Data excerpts
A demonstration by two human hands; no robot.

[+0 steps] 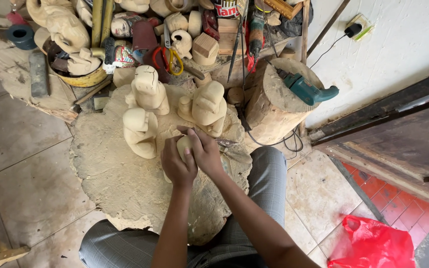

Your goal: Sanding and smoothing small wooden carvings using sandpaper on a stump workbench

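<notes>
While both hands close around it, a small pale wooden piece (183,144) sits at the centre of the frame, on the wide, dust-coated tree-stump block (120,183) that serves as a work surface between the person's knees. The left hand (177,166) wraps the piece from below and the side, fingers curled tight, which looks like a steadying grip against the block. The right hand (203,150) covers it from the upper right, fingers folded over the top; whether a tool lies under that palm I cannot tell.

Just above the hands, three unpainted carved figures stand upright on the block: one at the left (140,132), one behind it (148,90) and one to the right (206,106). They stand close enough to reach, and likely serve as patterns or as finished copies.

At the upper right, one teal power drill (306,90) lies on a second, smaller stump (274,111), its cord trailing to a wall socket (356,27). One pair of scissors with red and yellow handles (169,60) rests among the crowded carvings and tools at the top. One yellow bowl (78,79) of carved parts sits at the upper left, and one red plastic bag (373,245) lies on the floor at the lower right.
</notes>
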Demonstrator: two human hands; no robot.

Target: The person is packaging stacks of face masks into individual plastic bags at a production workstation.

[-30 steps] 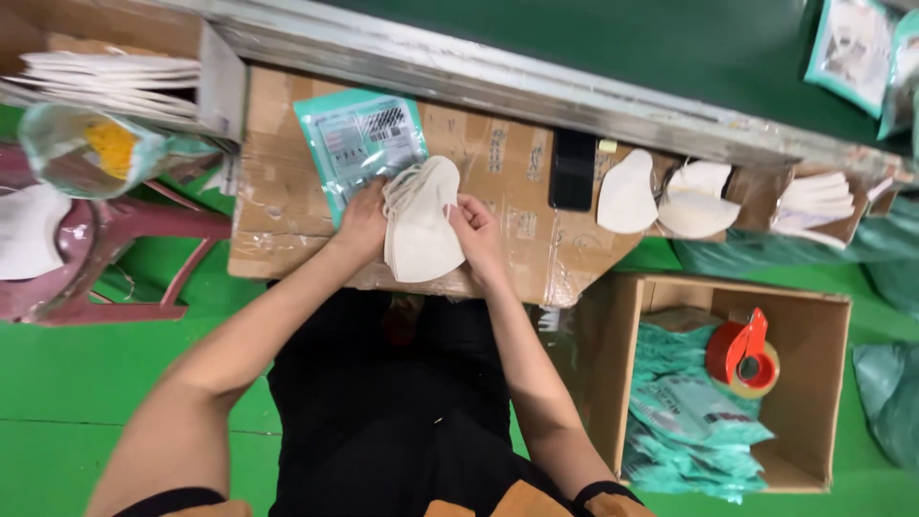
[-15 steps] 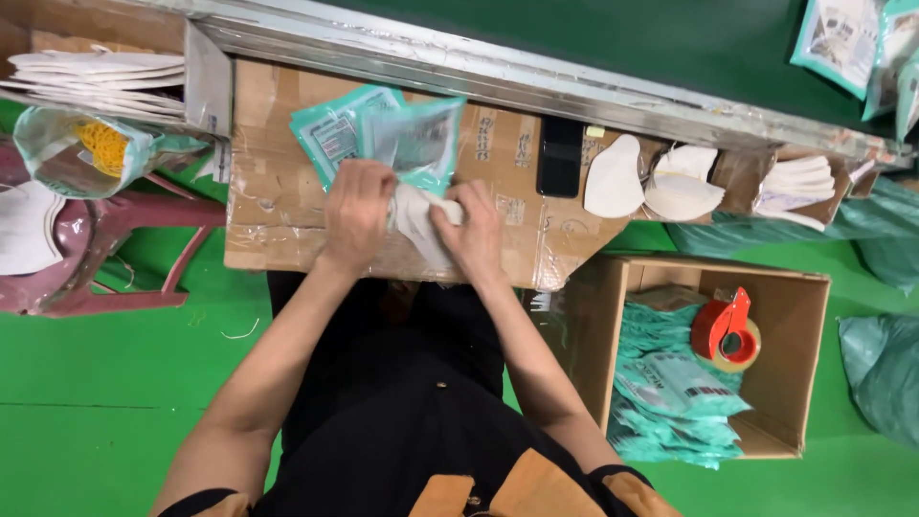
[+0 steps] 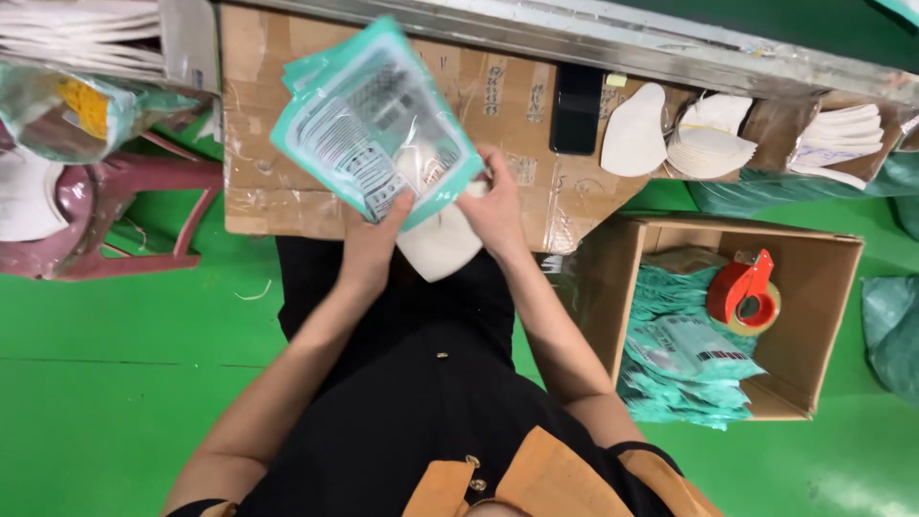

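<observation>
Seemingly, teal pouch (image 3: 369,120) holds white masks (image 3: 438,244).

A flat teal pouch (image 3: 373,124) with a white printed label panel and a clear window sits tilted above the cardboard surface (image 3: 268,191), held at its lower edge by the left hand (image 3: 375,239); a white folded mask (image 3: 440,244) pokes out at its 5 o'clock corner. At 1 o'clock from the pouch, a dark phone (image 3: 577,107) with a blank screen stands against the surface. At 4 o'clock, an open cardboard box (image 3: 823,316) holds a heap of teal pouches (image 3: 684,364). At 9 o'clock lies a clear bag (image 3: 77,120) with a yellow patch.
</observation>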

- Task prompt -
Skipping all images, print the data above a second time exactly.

- Task solution -
A demonstration by two human hands; no robot.

[+0 steps] 

Your goal: Sanding and smoothing small wooden carvings using sandpaper on a stump workbench

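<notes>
While both hands close around it, a small pale wooden piece (183,144) sits at the centre of the frame, on the wide, dust-coated tree-stump block (120,183) that serves as a work surface between the person's knees. The left hand (177,166) wraps the piece from below and the side, fingers curled tight, which looks like a steadying grip against the block. The right hand (203,150) covers it from the upper right, fingers folded over the top; whether a tool lies under that palm I cannot tell.

Just above the hands, three unpainted carved figures stand upright on the block: one at the left (140,132), one behind it (148,90) and one to the right (206,106). They stand close enough to reach, and likely serve as patterns or as finished copies.

At the upper right, one teal power drill (306,90) lies on a second, smaller stump (274,111), its cord trailing to a wall socket (356,27). One pair of scissors with red and yellow handles (169,60) rests among the crowded carvings and tools at the top. One yellow bowl (78,79) of carved parts sits at the upper left, and one red plastic bag (373,245) lies on the floor at the lower right.
</notes>
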Demonstrator: two human hands; no robot.

Target: The person is packaging stacks of face masks into individual plastic bags at a production workstation.

[-30 steps] 
[-15 steps] 
[+0 steps] 

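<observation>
Seemingly, teal pouch (image 3: 369,120) holds white masks (image 3: 438,244).

A flat teal pouch (image 3: 373,124) with a white printed label panel and a clear window sits tilted above the cardboard surface (image 3: 268,191), held at its lower edge by the left hand (image 3: 375,239); a white folded mask (image 3: 440,244) pokes out at its 5 o'clock corner. At 1 o'clock from the pouch, a dark phone (image 3: 577,107) with a blank screen stands against the surface. At 4 o'clock, an open cardboard box (image 3: 823,316) holds a heap of teal pouches (image 3: 684,364). At 9 o'clock lies a clear bag (image 3: 77,120) with a yellow patch.
</observation>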

This finishes the answer to the exercise.